### [What to do]
Restate the whole of the data verbatim, omitting nothing.

### [Data segment]
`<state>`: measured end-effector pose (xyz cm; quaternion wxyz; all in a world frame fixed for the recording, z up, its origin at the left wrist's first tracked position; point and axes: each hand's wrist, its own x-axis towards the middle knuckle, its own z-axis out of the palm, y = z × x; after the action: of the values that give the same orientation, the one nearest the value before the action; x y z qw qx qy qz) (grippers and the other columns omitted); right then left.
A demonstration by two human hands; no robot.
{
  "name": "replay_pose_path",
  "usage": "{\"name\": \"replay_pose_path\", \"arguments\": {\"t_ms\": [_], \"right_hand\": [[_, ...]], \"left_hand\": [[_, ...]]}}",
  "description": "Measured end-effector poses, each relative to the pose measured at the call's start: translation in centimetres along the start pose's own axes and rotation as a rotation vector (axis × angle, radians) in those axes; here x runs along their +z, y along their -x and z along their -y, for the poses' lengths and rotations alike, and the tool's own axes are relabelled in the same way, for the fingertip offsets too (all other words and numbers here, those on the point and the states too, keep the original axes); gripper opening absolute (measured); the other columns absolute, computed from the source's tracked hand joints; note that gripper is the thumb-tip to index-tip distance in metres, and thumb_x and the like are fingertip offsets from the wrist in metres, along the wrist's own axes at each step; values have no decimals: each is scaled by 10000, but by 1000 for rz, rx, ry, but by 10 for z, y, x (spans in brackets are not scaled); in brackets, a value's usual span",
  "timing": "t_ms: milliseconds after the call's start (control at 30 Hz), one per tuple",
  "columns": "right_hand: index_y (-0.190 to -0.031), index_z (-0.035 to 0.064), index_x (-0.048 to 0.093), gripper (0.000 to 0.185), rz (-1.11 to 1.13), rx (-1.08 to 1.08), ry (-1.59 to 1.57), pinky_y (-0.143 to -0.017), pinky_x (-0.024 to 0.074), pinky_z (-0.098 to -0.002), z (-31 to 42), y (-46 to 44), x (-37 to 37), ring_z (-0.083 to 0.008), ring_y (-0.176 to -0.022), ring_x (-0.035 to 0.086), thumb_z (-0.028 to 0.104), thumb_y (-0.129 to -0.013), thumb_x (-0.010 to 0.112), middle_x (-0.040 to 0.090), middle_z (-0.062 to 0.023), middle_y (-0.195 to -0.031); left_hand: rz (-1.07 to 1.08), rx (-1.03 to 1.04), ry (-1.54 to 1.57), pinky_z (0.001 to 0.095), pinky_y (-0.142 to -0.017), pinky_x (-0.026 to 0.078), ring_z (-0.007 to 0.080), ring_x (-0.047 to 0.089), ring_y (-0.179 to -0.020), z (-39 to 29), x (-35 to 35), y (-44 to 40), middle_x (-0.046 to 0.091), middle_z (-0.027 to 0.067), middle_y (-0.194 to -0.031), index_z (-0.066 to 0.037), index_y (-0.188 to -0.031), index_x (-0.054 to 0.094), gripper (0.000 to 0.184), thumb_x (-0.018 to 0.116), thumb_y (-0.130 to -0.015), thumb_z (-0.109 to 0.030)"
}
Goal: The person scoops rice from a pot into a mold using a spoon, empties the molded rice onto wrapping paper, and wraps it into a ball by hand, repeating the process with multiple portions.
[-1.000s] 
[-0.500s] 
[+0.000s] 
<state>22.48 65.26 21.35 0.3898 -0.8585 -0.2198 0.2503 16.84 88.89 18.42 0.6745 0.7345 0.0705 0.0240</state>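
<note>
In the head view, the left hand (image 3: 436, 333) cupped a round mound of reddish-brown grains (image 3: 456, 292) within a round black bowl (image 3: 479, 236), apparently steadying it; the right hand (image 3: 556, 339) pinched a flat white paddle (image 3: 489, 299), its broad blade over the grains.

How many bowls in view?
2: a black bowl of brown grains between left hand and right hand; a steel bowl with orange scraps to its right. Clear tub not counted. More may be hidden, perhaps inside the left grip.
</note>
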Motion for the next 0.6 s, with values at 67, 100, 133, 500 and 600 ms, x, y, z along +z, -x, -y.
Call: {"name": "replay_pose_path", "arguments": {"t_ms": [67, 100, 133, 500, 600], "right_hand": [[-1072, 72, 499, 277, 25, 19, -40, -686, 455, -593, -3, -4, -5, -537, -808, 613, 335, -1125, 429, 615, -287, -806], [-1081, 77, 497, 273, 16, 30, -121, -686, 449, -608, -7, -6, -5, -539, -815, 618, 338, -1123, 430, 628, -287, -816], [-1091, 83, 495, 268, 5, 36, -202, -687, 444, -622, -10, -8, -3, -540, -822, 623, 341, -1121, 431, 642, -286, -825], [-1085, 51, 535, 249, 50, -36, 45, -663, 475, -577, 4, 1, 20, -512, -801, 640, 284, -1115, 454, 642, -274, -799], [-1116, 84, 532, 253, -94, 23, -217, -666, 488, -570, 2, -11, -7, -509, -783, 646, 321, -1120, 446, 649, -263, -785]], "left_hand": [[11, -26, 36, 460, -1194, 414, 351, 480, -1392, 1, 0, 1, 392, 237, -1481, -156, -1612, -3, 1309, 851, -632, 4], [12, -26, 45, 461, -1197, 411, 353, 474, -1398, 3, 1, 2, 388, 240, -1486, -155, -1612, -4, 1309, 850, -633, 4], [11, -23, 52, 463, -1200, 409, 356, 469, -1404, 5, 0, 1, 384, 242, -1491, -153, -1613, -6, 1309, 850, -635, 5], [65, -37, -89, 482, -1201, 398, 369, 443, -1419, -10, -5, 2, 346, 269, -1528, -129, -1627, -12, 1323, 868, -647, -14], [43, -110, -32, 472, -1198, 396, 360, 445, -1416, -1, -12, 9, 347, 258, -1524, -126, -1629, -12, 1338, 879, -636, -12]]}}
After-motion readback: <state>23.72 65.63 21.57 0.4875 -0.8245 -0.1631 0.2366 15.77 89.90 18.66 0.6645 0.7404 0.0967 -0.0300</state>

### [Your response]
`<state>`: measured end-effector pose (xyz cm; quaternion wxyz; all in a world frame fixed for the recording, z up, its origin at the left wrist's first tracked position; point and axes: each hand's wrist, its own x-axis towards the middle knuckle, its own z-axis out of the palm, y = z × x; after the action: of the values that give the same orientation, the one nearest the value before the action; x y z qw qx qy qz) (grippers and the other columns omitted); right then left.
A demonstration by two human hands; no robot.
{
  "name": "replay_pose_path",
  "usage": "{\"name\": \"replay_pose_path\", \"arguments\": {\"t_ms\": [_], \"right_hand\": [[_, ...]], \"left_hand\": [[_, ...]]}}",
  "description": "Measured end-effector poses, each relative to the pose measured at the call's start: translation in centimetres along the start pose's own axes and rotation as a rotation vector (axis × angle, radians) in those axes; here x runs along their +z, y along their -x and z along their -y, for the poses' lengths and rotations alike, and the tool's own axes are relabelled in the same way, for the fingertip offsets too (all other words and numbers here, those on the point and the states too, keep the original axes); gripper opening absolute (measured); the other columns absolute, computed from the source's tracked hand joints; note that gripper is the thumb-tip to index-tip distance in metres, and thumb_x and the like are fingertip offsets from the wrist in metres, along the wrist's own axes at each step; values have no decimals: each is scaled by 10000, but by 1000 for rz, rx, ry, but by 10 for z, y, x (spans in brackets are not scaled); in brackets, a value's usual span",
  "timing": "t_ms: milliseconds after the call's start (control at 30 Hz), one per tuple",
  "columns": "right_hand: index_y (-0.190 to -0.031), index_z (-0.035 to 0.064), index_x (-0.048 to 0.093), gripper (0.000 to 0.185), rz (-1.11 to 1.13), rx (-1.08 to 1.08), ry (-1.59 to 1.57), pinky_y (-0.143 to -0.017), pinky_x (-0.024 to 0.074), pinky_z (-0.098 to -0.002), z (-31 to 42), y (-46 to 44), x (-37 to 37), ring_z (-0.083 to 0.008), ring_y (-0.176 to -0.022), ring_x (-0.035 to 0.086), thumb_z (-0.028 to 0.104), thumb_y (-0.129 to -0.013), thumb_x (-0.010 to 0.112), middle_x (-0.040 to 0.090), middle_z (-0.062 to 0.023), middle_y (-0.195 to -0.031); left_hand: rz (-1.07 to 1.08), rx (-1.03 to 1.04), ry (-1.54 to 1.57), pinky_z (0.001 to 0.095), pinky_y (-0.142 to -0.017), pinky_x (-0.026 to 0.078), ring_z (-0.007 to 0.080), ring_x (-0.047 to 0.089), ring_y (-0.179 to -0.020), z (-39 to 29), x (-35 to 35), y (-44 to 40), middle_x (-0.046 to 0.091), middle_z (-0.027 to 0.067), middle_y (-0.194 to -0.031), index_z (-0.066 to 0.037), index_y (-0.188 to -0.031), index_x (-0.054 to 0.094), gripper (0.000 to 0.184), thumb_x (-0.018 to 0.116), thumb_y (-0.130 to -0.015), thumb_z (-0.109 to 0.030)"
}
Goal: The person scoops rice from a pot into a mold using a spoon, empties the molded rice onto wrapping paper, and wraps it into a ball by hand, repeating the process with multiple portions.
[-1.000s] 
[-0.500s] 
[+0.000s] 
<state>22.48 65.26 21.35 0.3898 -0.8585 -0.2198 0.2503 16.84 88.89 18.42 0.6745 0.7345 0.0705 0.0240</state>
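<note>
In the head view, the left hand (image 3: 436, 333) cupped a round mound of reddish-brown grains (image 3: 456, 292) within a round black bowl (image 3: 479, 236), apparently steadying it; the right hand (image 3: 556, 339) pinched a flat white paddle (image 3: 489, 299), its broad blade over the grains.

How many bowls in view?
2: a black bowl of brown grains between left hand and right hand; a steel bowl with orange scraps to its right. Clear tub not counted. More may be hidden, perhaps inside the left grip.
</note>
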Motion for the next 0.6 s, with values at 67, 100, 133, 500 and 600 ms, x, y, z along +z, -x, -y.
Call: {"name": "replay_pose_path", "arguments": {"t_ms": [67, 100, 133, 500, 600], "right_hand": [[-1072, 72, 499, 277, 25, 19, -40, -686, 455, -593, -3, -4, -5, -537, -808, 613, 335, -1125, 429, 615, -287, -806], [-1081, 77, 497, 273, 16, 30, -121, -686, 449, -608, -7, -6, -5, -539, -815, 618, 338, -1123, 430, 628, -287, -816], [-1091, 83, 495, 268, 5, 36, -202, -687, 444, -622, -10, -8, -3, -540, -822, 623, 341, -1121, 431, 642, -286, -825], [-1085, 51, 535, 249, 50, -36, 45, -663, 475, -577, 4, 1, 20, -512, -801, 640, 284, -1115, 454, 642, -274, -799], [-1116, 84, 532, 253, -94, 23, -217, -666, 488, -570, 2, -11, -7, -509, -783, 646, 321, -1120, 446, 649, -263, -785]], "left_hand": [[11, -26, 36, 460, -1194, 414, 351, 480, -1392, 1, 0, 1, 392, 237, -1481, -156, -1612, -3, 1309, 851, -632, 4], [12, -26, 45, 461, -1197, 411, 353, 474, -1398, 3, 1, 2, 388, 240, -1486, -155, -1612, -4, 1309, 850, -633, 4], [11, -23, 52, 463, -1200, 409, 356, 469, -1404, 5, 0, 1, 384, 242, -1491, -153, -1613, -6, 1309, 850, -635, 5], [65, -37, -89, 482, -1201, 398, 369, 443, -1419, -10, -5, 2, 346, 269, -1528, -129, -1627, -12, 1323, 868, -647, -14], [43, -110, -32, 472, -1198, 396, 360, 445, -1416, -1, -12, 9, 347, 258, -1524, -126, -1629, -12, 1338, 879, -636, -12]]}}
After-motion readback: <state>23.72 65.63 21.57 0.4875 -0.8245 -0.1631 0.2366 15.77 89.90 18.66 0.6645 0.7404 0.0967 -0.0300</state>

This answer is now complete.